Undy Athletic
- Full name: Undy Athletic Football Club
- Nickname: The Tiger
- Founded: 1947 (dissolved 1962) 1970 (reformed)
- Ground: The Causeway, Undy
- Capacity: 3,000 (250) seated
- Chairman: Jim Roberts
- Manager: Ben Leahy
- League: Ardal SE League
- 2025–26: Ardal SE League, 5th of 16
- Website: https://www.undyafc.co.uk
| Home colours | Away colours |

= Undy A.F.C. =

Association football club in Wales

Undy Athletic Football Club is a Welsh association football club based in the village of Undy, Monmouthshire. The club's senior men's team plays in the .
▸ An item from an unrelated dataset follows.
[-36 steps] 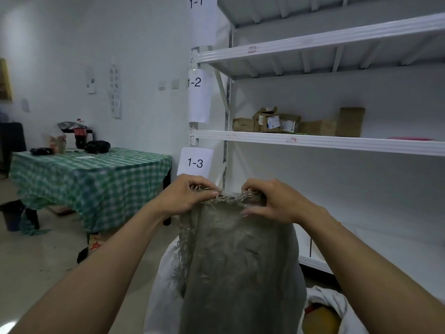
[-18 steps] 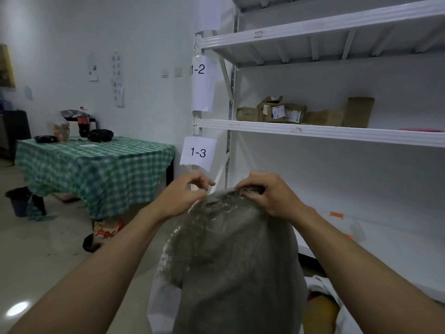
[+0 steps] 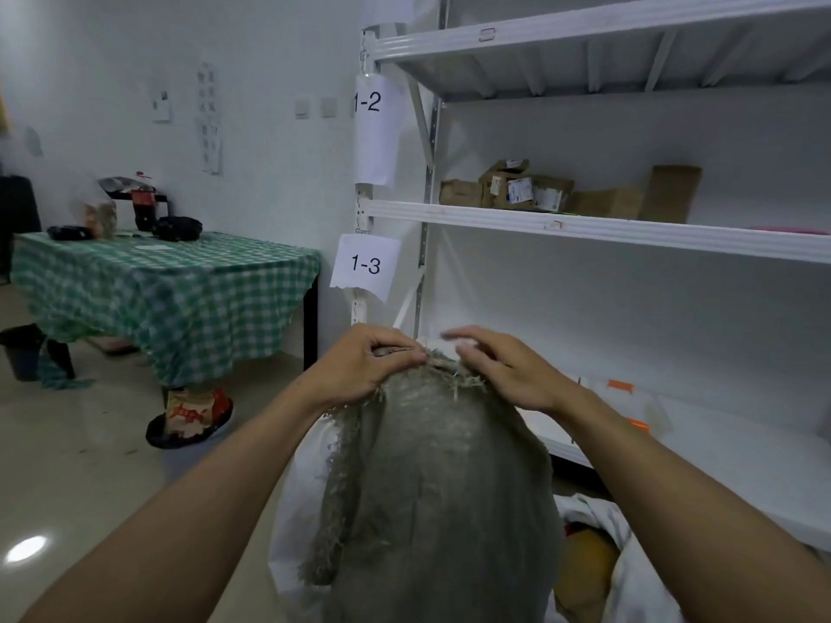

The club's senior women's team play in the South Wales Women & Girls League Division Two. In addition, there are two other men's teams (reserves and third team), a youth team and a large junior section playing mixed and girls' football. The club has been a chartered provider of the FAW's Huddle programme since its inception, and provides disability football sessions to the local community.

==History==
The club was formed in 1947, playing at local level in South Wales and winning the Argus Cup 3 times in 15 years. However, in 1962 the club disbanded as a result of financial difficulties. In 1970, the club was reformed as Undy United, renaming to Undy AFC in the mid-1980s. At this same time the club took over the running of the playing fields. During the 1990s the club adopted its red colours that it still uses today. The club won the Gwent County League Division One in 2011 and reaching the Welsh Football League for the first time, entering in Division Three. They won promotion at the first attempt, and then under the guidance of Manager Laurence Owen, sealed their highest ever position in 2016 when they finished third in Division Two and earned promotion to Welsh Football League Division One, finishing in the top half of the top division in their first two seasons, step 2 on the Welsh football pyramid. This season also saw the first international footballer to play for Undy, with Gibraltar international Jamie Coombes signing for the club in February 2017. Laurence Owen brought an end to 32 years in club management by announcing his retirement at the end of 2017–18 after another successful campaign, he was replaced by Reserve team manager Jason Pritchard.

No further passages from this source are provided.